**Activity**
Starting with the line that contains "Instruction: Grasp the", copy every line through the end of the listing, exactly and only those. No pictures should appear in the copy.

**Given information**
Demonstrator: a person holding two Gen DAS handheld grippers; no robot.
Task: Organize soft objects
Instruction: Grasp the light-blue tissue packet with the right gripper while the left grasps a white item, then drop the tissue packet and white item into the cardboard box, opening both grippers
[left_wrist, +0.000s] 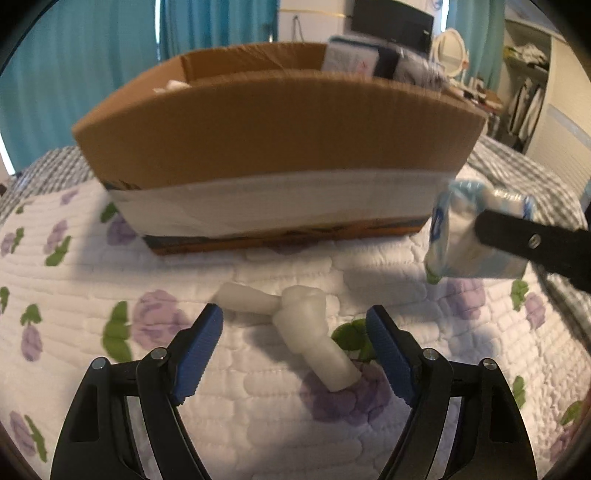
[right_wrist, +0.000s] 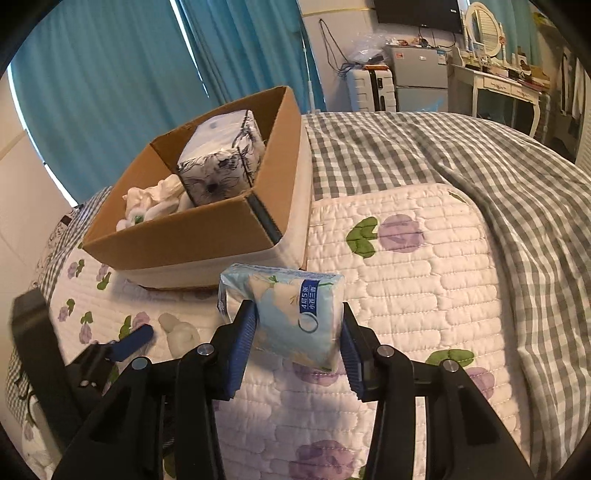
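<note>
The right gripper (right_wrist: 297, 334) pinches a tissue pack (right_wrist: 286, 314) by its sides, held above the quilt (right_wrist: 406, 295) at about 5 o'clock from the box (right_wrist: 192, 236). The pack is soft and slick-wrapped, and the pads bite only its lower half; I judge it could squirm out or tilt on the way over the box wall, or catch the near rim if carried too low.

The left gripper (left_wrist: 293, 347) is spread wide and empty, low over a white toy (left_wrist: 295, 325) shaped like a fist with two stubs, which lies on the quilt between its fingers, at 6 o'clock from the box. The toy lies askew to the jaws, so a close here might catch only one stub and let it twist free, or snag the quilt. The two grippers work close together and could bump.

Counted: one box; inside it one floral-print pack (right_wrist: 221, 158) and a heap of white soft things (right_wrist: 153, 203) I cannot number; one tissue pack in the grip; one white toy on the quilt; two grippers.
</note>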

**Result for this exercise**
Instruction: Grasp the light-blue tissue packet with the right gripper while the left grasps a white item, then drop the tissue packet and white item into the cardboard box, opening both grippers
[left_wrist, +0.000s] 
[right_wrist, +0.000s] 
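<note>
The right gripper (right_wrist: 297, 334) pinches a tissue pack (right_wrist: 286, 314) by its sides, held above the quilt (right_wrist: 406, 295) at about 5 o'clock from the box (right_wrist: 192, 236). The pack is soft and slick-wrapped, and the pads bite only its lower half; I judge it could squirm out or tilt on the way over the box wall, or catch the near rim if carried too low.

The left gripper (left_wrist: 293, 347) is spread wide and empty, low over a white toy (left_wrist: 295, 325) shaped like a fist with two stubs, which lies on the quilt between its fingers, at 6 o'clock from the box. The toy lies askew to the jaws, so a close here might catch only one stub and let it twist free, or snag the quilt. The two grippers work close together and could bump.

Counted: one box; inside it one floral-print pack (right_wrist: 221, 158) and a heap of white soft things (right_wrist: 153, 203) I cannot number; one tissue pack in the grip; one white toy on the quilt; two grippers.
</note>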

The output is complete, and nothing more is needed.